What’s disappointing about Opening Nights when compared to Cassavetes’ previous films is that his meticulous camerawork and cinematography is almost entirely lost here. Too large of the time, the film is flat-looking and vanilla; sure, I can name maybe a few shots that I found to be well-choreographed, but that’s saying nothing when I was consistently absorbed in the anxious and plucky visual methodology of his previous movies such as Husbands or A Woman Under the Influence. Visually, this periodically reminded me of what Cassavetes had always detested from motion pictures to begin with: its spuriousness and modesties. The film overstays its welcome, as well, with its two-and-a-half hour runtime that begins losing justification throughout given how quickly the movie sets up the situation during its first act. Onward, the movie begins feeling tedious as it uses what it had already established over and over again with slight modifications.  

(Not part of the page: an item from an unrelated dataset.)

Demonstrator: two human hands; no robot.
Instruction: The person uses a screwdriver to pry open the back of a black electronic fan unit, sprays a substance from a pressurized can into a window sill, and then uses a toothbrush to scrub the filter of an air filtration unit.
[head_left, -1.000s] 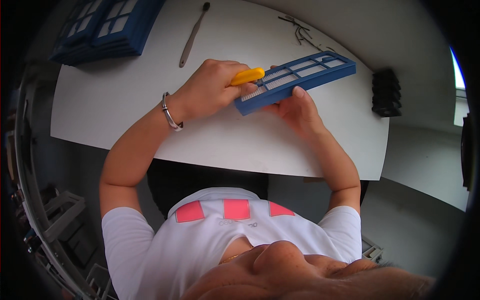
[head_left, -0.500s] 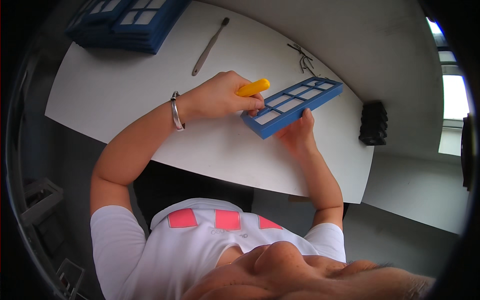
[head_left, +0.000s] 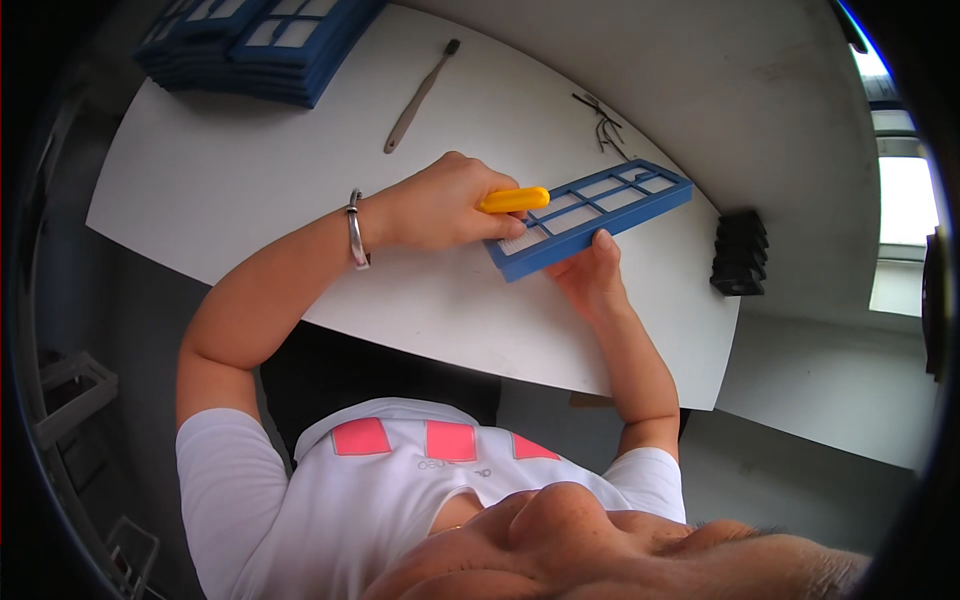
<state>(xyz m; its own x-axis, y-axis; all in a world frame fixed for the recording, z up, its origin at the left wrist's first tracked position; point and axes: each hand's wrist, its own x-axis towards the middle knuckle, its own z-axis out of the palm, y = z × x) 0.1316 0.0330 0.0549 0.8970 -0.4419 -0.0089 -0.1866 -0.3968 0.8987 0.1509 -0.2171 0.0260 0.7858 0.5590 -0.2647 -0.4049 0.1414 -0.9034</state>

Another qualm I took from Opening Night was that it appeared as if Cassavetes had reworked the “mental illness” element from A Woman Under the Influence but made it… cheesy? Has he fantasized the very thing he sought out to make authentic in his initial feature-lengths? Fighting with an imaginary inner demon who degrades you, one that’s a reflection of your own self, etc. etc? Going to a medium, hurting yourself in a bipolar-esc way to a melodramatic extent? Other movies have done this far better before in far littler time — Persona, Repulsion, so on so forth — and the only clause that aided me to be okay with its familiarity was how Gena Rowlands substantially handles the character through another great performance. The play’s story being incorporated into Myrtle’s insecurities was also an intelligent way of showing her character’s battle between distinguishing reality and art due to her being typecasted into an older role, something that I would’ve rather preferred to be the only gist of the drama rather than adding a guilt-trip ghost stalker to the equation, as the live and rehearsal staging sequences outshined nearly everything else in this movie by a lightyear.  

But, it’s still decent! I believe that I can understand the power it grants to others who seem to find it essential given how personal it must’ve been as a reflection of Cassavetes’ own career, but then again, what film by him isn’t absurdly personal? 

Verdict: B-

John Cassavetes Ranked

“Opening Night” is now available to stream on Kanopy.